Self-employed people will need to provide a few more items to get a loan than those with a steady paycheck.

Here’s a list of some of the usual things a lender wants to see:

  • Last 2 years of W2's and tax returns (tax returns for the self-employed)
  • Copy of driver’s license
  • Bank and financial statements showing the borrower’s funds and reserves
  • Proof of the source of the down payment 
  • Verification of employment
  • Information about the borrower’s debts

If the borrower is self-employed, the lender will likely ask for the following:

  • Profit and loss statement for your business showing income and a breakdown of expenses
  • A Breakdown of earnings year-to-date
  • Complete 2 year work history
  • Letter of explanation detailing varying income

An additional difficulty that I’ve been hearing about for self-employed borrowers comes from how they treat business expenses when preparing their federal income tax return. For a mortgage loan, the lender will look at the income reported on your return. What’s good and legal for reporting to the IRS may mean you won’t qualify to borrow as much as you expected.

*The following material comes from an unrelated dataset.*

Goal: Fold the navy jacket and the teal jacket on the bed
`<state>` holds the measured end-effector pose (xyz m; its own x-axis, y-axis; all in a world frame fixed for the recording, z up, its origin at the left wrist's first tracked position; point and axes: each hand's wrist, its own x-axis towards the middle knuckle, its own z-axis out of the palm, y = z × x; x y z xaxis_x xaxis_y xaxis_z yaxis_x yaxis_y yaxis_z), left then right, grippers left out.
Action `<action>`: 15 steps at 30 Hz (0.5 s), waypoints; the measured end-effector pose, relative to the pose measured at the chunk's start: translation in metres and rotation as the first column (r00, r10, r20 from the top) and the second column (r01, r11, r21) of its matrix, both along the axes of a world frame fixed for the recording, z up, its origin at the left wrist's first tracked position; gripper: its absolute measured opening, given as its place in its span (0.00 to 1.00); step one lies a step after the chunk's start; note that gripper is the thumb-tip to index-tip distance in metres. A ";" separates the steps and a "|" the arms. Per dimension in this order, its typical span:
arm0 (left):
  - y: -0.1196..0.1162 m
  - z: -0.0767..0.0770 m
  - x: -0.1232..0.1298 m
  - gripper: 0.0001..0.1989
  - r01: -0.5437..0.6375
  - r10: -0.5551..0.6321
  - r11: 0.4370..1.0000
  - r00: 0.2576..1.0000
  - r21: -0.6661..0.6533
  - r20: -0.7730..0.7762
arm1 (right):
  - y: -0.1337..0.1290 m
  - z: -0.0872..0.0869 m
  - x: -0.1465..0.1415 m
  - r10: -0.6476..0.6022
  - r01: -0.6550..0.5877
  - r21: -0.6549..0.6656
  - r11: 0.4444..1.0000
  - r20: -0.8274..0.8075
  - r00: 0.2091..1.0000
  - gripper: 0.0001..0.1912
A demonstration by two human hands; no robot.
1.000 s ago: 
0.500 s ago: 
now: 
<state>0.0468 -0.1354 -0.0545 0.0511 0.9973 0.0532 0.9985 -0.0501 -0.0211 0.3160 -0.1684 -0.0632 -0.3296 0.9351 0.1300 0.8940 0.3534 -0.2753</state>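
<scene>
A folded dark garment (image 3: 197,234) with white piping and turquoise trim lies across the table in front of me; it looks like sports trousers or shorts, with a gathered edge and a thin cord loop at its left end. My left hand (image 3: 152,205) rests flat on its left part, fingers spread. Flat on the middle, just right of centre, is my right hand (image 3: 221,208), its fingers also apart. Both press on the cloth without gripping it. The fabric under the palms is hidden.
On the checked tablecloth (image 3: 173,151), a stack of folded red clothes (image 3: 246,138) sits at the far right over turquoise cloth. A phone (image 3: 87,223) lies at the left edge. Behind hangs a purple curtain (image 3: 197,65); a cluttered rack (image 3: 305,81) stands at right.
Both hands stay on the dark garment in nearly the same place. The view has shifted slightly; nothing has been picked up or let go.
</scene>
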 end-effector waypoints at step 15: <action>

Some options to help the self-employed, or any borrower, to qualify are the following:

  • Maintain a good credit score. A mortgage professional can give you suggestions on how to make your score better. Also be aware that the score a lender pulls for a mortgage may come out differently than other sources.
  • Keep debt-to-income ratios low. Consider paying off some debt to reduce the ratio. A mortgage professional can advise which debt is best to pay down and by how much. Remember the lender will be looking at trends as well.
  • A strong record of saving and investment.

The biggest mistake I see is buyers that don't talk to a mortgage professional. Either they assume they can't afford to buy a home (just ain't necessarily so) or they don't really know how much they can afford. Talk to a mortgage professional. Unlike applying for credit cards or even a car loan, your credit is not adversely affected by shopping for a mortgage.